Saved data entries:
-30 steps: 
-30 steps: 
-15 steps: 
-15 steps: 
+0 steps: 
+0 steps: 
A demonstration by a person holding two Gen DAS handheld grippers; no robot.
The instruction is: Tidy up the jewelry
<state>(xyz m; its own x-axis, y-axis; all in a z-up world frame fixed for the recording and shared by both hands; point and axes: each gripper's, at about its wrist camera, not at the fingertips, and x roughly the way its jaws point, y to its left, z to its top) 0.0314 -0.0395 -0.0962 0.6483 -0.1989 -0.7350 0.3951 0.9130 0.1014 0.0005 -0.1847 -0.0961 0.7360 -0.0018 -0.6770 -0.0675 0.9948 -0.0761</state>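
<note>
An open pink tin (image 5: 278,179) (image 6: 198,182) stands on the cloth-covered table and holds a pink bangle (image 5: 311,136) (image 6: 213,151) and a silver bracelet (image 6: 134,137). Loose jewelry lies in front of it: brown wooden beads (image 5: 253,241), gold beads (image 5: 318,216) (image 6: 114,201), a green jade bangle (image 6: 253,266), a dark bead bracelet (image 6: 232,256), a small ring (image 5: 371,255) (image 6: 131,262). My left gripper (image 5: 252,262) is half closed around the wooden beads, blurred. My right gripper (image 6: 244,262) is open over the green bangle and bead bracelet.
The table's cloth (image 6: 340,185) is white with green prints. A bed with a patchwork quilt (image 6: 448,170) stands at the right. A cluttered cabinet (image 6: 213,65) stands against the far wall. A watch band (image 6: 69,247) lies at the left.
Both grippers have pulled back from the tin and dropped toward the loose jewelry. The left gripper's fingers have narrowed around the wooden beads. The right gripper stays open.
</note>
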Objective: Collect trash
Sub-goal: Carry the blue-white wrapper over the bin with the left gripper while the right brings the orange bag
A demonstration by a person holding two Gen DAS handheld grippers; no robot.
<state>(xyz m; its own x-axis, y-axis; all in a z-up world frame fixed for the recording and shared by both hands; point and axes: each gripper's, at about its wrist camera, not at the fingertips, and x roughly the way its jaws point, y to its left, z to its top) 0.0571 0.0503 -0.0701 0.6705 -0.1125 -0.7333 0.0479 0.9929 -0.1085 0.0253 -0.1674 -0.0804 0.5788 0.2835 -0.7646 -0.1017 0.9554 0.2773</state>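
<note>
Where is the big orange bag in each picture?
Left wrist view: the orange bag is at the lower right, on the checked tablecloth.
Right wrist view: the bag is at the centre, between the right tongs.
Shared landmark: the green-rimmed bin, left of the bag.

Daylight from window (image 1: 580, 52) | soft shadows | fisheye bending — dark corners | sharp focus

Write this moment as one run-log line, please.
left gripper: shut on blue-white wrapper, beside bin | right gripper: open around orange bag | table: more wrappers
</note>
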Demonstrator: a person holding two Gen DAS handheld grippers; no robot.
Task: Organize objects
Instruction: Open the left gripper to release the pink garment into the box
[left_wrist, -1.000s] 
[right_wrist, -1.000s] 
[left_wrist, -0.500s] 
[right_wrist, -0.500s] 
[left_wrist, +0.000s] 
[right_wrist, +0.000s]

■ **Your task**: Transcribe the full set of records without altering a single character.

■ **Response**:
-30 steps: 
-30 steps: 
-15 steps: 
-15 steps: 
+0 steps: 
+0 steps: 
A demonstration by a person holding two Gen DAS handheld grippers; no robot.
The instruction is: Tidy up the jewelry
<state>(xyz m; its own x-axis, y-axis; all in a z-up world frame fixed for the recording and shared by both hands; point and axes: each gripper's, at about its wrist camera, not at the fingertips, and x roughly the way its jaws point, y to its left, z to its top) 0.0314 -0.0395 -0.0962 0.6483 -0.1989 -0.7350 0.3951 0.9130 0.1014 0.0005 -0.1847 -0.0961 0.7360 -0.0018 -0.6770 -0.0675 0.9948 -0.0761</state>
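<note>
An open pink tin (image 5: 278,179) (image 6: 198,182) stands on the cloth-covered table and holds a pink bangle (image 5: 311,136) (image 6: 213,151) and a silver bracelet (image 6: 134,137). Loose jewelry lies in front of it: brown wooden beads (image 5: 253,241), gold beads (image 5: 318,216) (image 6: 114,201), a green jade bangle (image 6: 253,266), a dark bead bracelet (image 6: 232,256), a small ring (image 5: 371,255) (image 6: 131,262). My left gripper (image 5: 252,262) is half closed around the wooden beads, blurred. My right gripper (image 6: 244,262) is open over the green bangle and bead bracelet.
The table's cloth (image 6: 340,185) is white with green prints. A bed with a patchwork quilt (image 6: 448,170) stands at the right. A cluttered cabinet (image 6: 213,65) stands against the far wall. A watch band (image 6: 69,247) lies at the left.
Both grippers have pulled back from the tin and dropped toward the loose jewelry. The left gripper's fingers have narrowed around the wooden beads. The right gripper stays open.
</note>
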Objective: Collect trash
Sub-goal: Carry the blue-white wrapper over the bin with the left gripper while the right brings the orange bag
A demonstration by a person holding two Gen DAS handheld grippers; no robot.
<state>(xyz m; its own x-axis, y-axis; all in a z-up world frame fixed for the recording and shared by both hands; point and axes: each gripper's, at about its wrist camera, not at the fingertips, and x roughly the way its jaws point, y to its left, z to its top) 0.0571 0.0503 -0.0701 0.6705 -0.1125 -0.7333 0.0479 0.9929 -0.1085 0.0253 -0.1674 -0.0804 0.5788 0.2835 -0.7646 -0.1017 0.9554 0.2773</state>
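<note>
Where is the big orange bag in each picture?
Left wrist view: the orange bag is at the lower right, on the checked tablecloth.
Right wrist view: the bag is at the centre, between the right tongs.
Shared landmark: the green-rimmed bin, left of the bag.

Daylight from window (image 1: 580, 52) | soft shadows | fisheye bending — dark corners | sharp focus

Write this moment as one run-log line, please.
left gripper: shut on blue-white wrapper, beside bin | right gripper: open around orange bag | table: more wrappers
</note>
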Demonstrator: a person holding two Gen DAS handheld grippers; no robot.
Task: Organize objects
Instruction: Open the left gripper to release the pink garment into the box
[left_wrist, -1.000s] 
[right_wrist, -1.000s] 
[left_wrist, -0.500s] 
[right_wrist, -0.500s] 
[left_wrist, +0.000s] 
[right_wrist, +0.000s]

Work on the exercise is complete.